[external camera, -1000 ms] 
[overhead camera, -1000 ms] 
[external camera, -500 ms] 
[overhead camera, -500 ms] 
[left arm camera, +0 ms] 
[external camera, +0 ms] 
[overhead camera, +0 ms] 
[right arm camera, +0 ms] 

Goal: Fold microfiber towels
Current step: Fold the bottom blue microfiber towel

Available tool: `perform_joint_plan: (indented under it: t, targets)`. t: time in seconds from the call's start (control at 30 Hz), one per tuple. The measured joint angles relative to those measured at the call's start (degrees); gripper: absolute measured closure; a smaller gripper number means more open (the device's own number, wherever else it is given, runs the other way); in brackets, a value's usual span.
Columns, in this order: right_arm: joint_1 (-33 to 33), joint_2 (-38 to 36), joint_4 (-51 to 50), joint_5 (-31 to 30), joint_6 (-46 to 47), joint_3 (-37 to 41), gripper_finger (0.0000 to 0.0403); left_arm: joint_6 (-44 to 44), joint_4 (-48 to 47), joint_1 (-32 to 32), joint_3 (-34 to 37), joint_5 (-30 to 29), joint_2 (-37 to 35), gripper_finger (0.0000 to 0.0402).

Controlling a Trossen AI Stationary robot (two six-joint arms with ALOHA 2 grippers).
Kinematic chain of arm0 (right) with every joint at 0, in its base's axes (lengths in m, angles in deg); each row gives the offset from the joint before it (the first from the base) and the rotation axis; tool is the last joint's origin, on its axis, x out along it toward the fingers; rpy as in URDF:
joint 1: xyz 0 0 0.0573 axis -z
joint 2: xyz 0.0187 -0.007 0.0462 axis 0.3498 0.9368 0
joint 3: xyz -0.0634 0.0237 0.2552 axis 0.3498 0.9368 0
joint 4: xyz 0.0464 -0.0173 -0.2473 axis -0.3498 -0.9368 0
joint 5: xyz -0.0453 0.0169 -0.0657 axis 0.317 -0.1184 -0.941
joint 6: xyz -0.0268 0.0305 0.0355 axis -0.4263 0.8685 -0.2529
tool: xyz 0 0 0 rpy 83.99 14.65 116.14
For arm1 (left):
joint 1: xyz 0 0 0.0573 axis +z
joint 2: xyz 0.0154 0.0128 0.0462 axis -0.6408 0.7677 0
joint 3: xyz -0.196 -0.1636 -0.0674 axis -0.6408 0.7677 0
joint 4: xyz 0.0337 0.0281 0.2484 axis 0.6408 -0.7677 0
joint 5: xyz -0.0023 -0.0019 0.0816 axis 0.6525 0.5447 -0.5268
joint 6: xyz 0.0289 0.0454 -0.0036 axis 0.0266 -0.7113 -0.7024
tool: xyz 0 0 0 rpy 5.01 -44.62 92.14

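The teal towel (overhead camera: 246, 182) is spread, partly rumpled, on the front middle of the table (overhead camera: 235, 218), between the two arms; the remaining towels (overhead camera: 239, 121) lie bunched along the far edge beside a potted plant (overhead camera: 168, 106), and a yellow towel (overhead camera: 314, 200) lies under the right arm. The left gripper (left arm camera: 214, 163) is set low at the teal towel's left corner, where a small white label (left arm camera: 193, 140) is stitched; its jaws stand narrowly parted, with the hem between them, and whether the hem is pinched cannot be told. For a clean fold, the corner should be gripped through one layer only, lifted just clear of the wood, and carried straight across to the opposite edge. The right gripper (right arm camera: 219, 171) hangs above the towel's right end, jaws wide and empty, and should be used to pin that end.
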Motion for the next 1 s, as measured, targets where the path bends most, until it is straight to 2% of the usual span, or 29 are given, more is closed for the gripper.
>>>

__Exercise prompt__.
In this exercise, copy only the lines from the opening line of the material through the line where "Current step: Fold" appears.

__Solved exercise__.
[external camera, -1000 ms] 
[overhead camera, -1000 ms] 
[external camera, -500 ms] 
[overhead camera, -500 ms] 
[left arm camera, +0 ms] 
[external camera, +0 ms] 
[overhead camera, +0 ms] 
[right arm camera, +0 ms] 

Goal: Fold microfiber towels
Current step: Fold the bottom blue microfiber towel

This exercise requires no further work.